__How to complete this task__
In the material below, begin at the line that has "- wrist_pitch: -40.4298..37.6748", stop after the line that has "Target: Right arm", and transcribe those lines exactly, without pictures.

__Records provided__
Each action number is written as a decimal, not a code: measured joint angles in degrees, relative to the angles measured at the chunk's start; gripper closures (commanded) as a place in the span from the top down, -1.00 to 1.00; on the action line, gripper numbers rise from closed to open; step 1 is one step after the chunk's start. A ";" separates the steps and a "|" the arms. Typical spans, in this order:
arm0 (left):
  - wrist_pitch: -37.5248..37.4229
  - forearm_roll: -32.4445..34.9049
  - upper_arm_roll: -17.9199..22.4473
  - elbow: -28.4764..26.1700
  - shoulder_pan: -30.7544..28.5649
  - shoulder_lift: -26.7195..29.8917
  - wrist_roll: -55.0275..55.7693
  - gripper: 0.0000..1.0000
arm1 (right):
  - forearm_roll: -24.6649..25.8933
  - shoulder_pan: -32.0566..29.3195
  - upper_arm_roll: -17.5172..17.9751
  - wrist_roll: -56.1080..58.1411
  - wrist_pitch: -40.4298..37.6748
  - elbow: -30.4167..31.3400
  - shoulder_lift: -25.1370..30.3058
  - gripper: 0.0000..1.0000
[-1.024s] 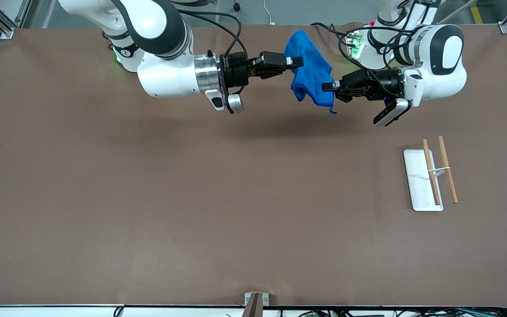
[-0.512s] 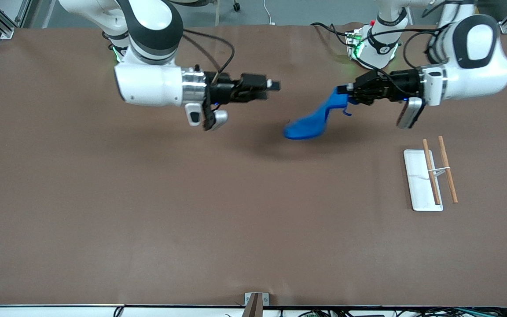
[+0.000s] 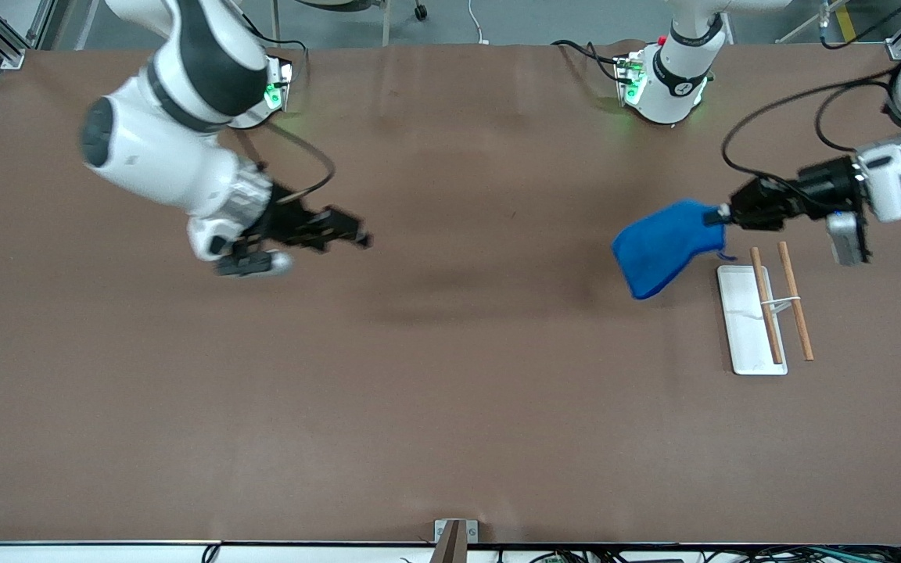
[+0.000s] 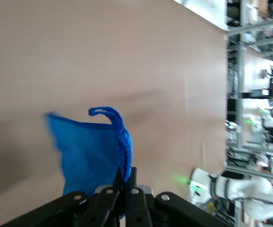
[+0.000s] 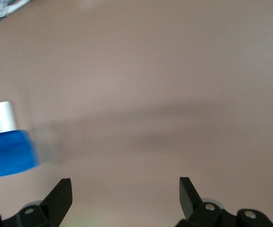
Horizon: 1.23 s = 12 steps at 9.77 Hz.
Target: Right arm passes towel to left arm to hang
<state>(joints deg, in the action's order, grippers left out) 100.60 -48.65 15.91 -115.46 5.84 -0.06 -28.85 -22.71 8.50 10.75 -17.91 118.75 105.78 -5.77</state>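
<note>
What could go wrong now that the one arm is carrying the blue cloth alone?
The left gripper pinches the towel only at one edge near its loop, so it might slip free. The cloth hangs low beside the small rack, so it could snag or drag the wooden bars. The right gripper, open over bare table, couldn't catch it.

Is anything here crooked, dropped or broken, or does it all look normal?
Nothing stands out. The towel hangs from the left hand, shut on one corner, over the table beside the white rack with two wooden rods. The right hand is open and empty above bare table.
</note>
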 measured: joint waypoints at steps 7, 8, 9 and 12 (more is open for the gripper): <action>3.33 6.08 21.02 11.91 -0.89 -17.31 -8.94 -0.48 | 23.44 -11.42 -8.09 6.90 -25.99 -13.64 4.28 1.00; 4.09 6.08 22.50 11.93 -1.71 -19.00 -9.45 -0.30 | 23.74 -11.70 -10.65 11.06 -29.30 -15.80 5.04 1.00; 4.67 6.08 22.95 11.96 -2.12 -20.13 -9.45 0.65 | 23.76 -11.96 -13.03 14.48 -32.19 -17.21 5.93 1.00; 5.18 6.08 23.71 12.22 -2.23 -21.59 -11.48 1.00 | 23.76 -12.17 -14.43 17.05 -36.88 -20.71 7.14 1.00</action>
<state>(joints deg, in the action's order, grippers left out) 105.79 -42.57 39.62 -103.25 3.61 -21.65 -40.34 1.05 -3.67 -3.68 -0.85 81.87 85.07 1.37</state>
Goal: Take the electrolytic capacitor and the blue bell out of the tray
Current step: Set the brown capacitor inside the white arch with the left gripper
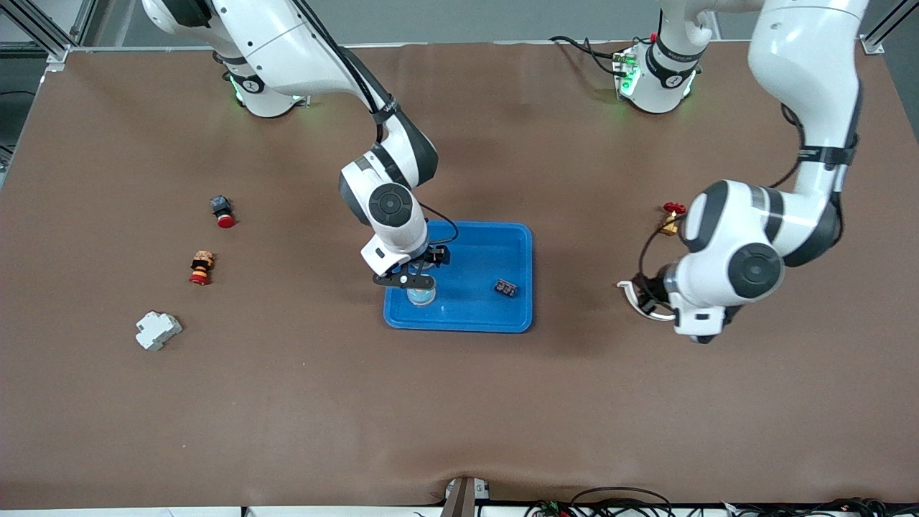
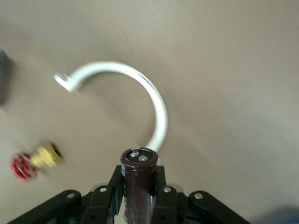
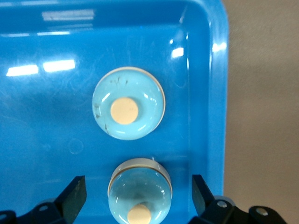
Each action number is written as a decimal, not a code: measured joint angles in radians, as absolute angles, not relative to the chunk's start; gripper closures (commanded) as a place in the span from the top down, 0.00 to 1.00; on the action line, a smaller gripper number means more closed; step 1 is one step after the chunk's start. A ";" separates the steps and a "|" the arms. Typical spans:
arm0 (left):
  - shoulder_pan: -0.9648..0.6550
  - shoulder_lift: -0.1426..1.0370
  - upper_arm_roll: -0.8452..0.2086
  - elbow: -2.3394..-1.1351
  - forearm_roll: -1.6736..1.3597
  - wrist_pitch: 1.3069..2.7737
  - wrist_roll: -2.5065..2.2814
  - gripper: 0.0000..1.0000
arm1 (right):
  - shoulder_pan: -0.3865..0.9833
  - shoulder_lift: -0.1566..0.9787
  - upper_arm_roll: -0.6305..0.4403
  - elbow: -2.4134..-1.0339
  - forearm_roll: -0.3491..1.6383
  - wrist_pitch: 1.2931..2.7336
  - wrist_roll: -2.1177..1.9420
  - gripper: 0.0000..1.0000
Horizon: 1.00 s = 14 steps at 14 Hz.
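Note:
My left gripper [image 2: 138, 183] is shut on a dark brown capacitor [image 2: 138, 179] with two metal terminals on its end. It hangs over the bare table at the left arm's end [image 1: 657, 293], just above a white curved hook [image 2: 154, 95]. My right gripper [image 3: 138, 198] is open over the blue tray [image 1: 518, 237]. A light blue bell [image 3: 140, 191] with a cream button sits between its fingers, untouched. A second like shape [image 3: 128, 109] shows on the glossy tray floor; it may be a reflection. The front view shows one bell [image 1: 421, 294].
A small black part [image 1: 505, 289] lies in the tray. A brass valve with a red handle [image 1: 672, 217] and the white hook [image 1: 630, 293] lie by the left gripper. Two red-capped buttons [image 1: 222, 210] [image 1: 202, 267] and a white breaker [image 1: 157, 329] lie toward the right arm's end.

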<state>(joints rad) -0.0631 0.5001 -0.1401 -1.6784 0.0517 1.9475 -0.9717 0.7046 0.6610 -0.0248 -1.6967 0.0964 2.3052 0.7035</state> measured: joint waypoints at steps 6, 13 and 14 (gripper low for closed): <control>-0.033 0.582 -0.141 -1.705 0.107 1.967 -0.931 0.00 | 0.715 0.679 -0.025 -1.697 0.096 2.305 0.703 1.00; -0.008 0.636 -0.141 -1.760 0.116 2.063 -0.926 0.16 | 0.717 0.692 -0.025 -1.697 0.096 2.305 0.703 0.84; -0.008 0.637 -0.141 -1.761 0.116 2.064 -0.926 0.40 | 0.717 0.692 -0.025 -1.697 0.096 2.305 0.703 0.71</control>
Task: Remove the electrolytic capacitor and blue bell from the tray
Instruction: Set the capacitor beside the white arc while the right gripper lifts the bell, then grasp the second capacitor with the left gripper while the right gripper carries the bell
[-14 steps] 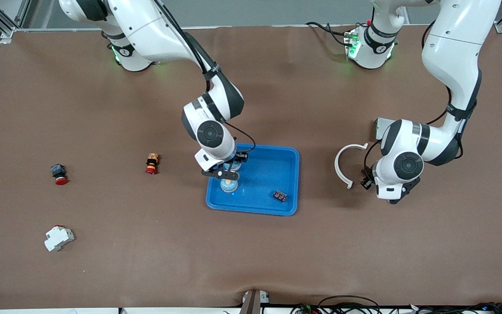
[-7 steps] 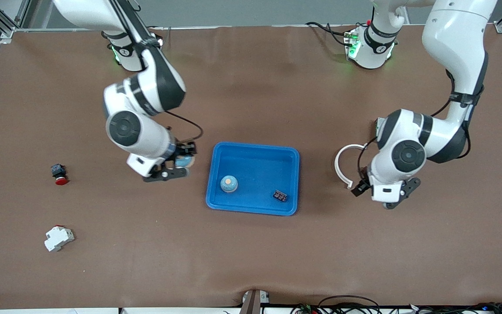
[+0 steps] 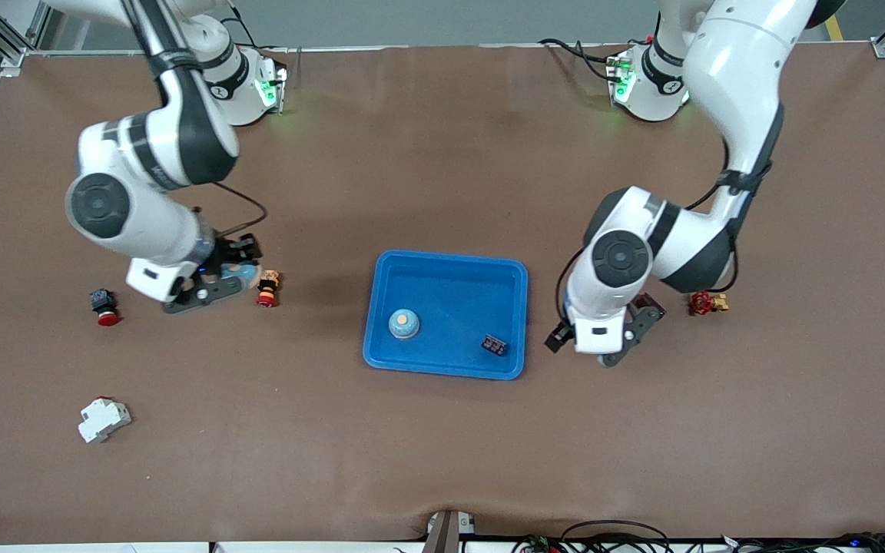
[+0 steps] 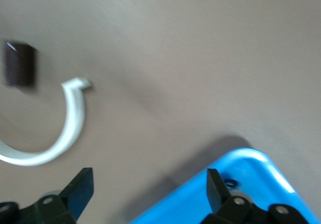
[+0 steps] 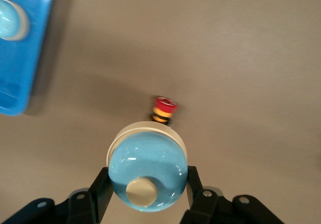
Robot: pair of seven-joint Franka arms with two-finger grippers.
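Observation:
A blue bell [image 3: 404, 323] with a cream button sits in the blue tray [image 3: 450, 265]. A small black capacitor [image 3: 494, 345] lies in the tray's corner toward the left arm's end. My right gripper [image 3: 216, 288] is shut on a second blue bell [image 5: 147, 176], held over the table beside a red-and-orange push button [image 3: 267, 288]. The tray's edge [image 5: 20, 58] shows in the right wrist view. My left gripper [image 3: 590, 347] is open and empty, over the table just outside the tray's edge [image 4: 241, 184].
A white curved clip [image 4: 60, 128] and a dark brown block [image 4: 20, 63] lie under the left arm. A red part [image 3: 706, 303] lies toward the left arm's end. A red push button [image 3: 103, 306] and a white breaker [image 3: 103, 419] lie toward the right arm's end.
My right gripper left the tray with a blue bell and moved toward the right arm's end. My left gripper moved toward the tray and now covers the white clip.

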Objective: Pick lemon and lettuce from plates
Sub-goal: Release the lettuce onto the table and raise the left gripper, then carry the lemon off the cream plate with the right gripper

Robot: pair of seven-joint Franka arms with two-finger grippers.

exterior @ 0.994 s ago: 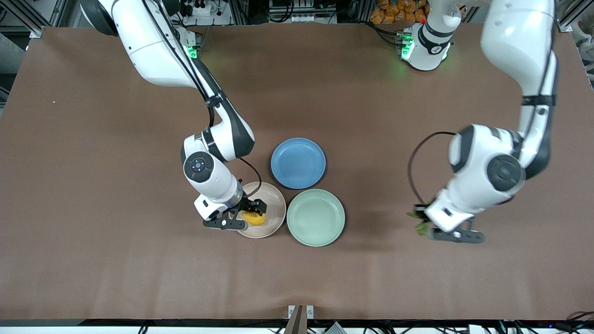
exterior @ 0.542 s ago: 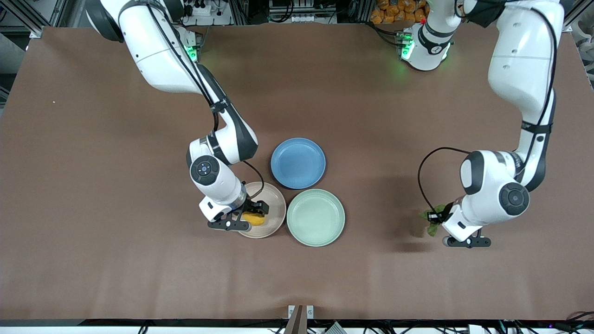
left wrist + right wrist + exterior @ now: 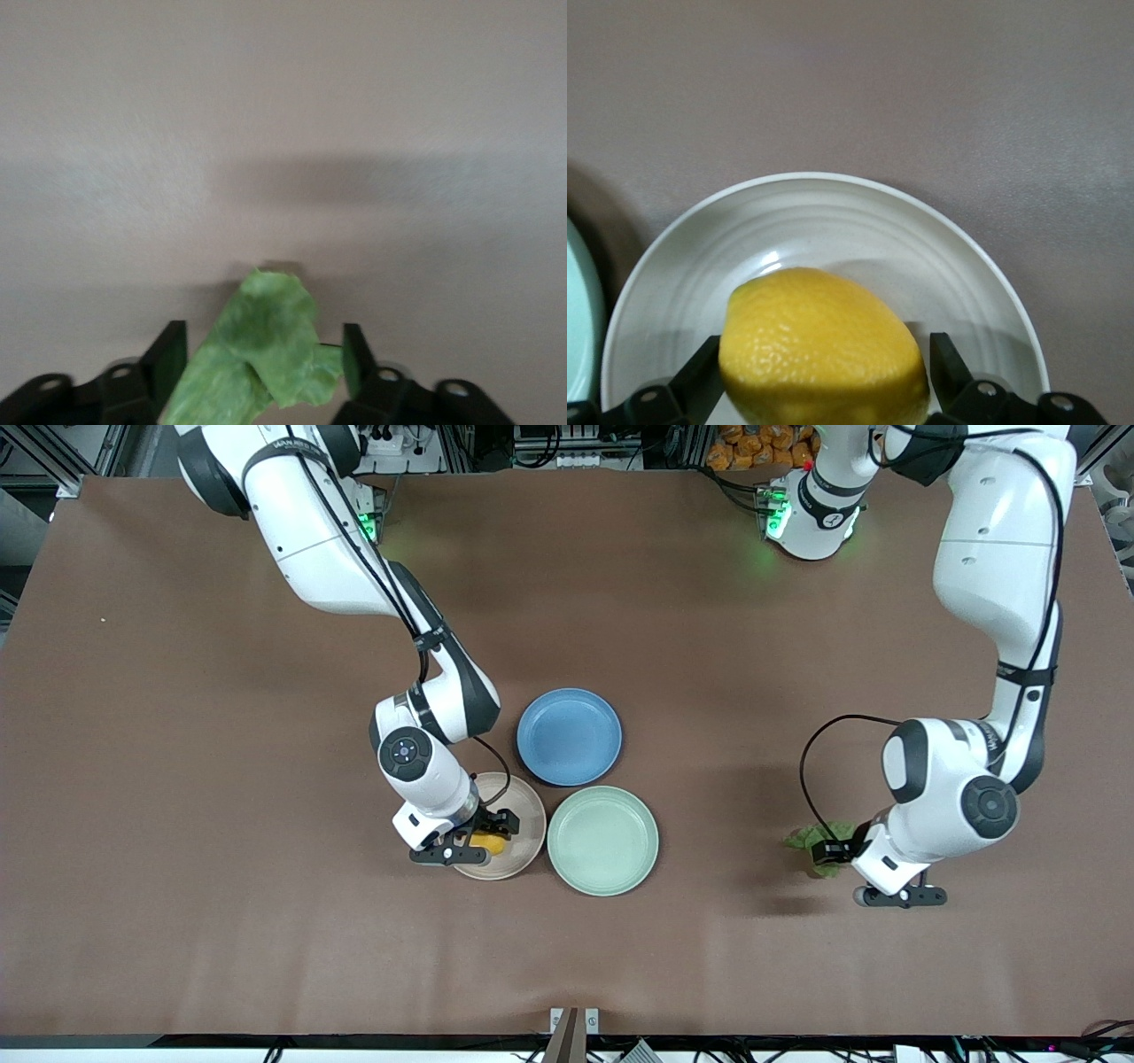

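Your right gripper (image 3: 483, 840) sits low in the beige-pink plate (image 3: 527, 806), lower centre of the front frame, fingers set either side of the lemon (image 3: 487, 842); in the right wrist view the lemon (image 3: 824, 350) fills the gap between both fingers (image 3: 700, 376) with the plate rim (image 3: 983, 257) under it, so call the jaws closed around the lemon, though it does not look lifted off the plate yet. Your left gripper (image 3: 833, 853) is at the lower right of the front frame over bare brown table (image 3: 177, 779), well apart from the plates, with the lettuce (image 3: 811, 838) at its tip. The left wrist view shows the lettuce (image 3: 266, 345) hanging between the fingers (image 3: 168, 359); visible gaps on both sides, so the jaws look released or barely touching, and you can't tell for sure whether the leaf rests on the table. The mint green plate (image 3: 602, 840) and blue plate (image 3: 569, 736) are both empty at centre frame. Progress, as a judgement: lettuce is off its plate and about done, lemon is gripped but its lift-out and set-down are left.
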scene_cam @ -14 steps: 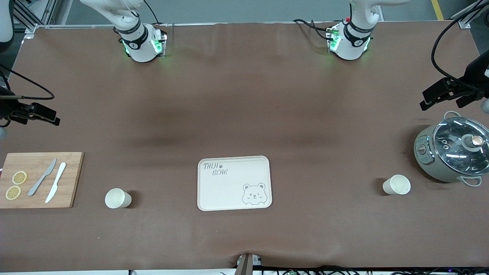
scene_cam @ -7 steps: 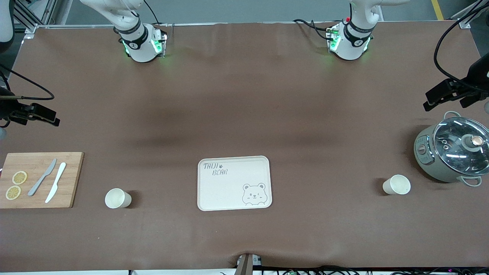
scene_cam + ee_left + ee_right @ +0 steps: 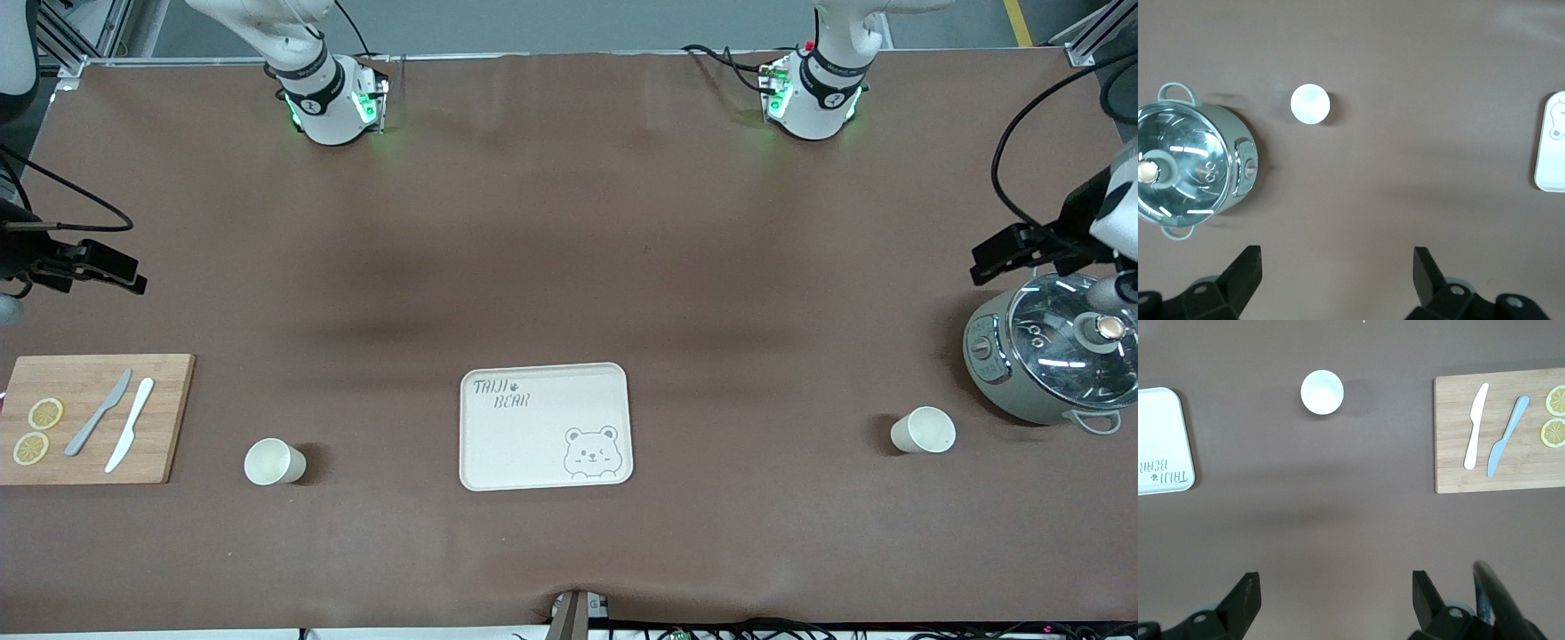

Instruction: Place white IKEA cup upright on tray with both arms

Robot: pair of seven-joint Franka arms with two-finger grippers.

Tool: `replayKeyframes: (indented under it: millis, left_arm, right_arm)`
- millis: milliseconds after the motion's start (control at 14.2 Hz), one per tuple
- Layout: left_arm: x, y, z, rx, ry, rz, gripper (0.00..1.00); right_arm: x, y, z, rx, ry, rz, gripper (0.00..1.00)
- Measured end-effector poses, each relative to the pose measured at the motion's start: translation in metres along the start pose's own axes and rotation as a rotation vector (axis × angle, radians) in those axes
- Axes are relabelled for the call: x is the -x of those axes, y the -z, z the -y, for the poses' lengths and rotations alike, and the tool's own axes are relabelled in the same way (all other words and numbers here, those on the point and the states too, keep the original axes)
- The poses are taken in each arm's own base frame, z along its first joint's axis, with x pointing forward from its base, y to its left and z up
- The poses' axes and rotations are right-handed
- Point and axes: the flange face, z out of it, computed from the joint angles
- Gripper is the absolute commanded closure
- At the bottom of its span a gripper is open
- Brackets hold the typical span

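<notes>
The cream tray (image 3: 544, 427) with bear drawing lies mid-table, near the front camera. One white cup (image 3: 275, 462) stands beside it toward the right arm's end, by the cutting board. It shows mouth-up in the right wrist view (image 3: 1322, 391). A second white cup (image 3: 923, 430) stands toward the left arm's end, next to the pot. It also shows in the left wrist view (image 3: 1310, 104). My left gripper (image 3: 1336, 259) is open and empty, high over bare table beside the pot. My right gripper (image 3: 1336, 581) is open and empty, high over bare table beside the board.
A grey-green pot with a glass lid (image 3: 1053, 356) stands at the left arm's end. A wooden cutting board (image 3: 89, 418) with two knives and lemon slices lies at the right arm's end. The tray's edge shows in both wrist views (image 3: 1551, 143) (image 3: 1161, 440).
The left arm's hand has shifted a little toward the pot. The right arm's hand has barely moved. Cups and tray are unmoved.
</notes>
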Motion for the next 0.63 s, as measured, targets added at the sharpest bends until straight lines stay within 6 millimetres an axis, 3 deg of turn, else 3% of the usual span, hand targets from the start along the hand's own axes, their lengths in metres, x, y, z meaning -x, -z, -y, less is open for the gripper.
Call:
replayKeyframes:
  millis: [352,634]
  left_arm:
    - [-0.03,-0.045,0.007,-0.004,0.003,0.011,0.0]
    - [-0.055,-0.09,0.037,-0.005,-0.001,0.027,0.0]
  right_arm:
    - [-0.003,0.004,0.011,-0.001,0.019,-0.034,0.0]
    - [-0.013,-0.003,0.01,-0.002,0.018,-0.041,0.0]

__Completed task__
  - wrist_pitch: -40.4298..37.6748
  - elbow: -30.4167..31.3400
  - shoulder_lift: -25.1370..30.3058
  - gripper: 0.0000..1.0000
[-1.024s] 
[-0.512s] 
[+0.000s] 
[+0.000s] 
[+0.000s] 
Horizon: 1.23 s = 12 steps at 9.77 Hz.
Target: Right arm passes towel to left arm to hang

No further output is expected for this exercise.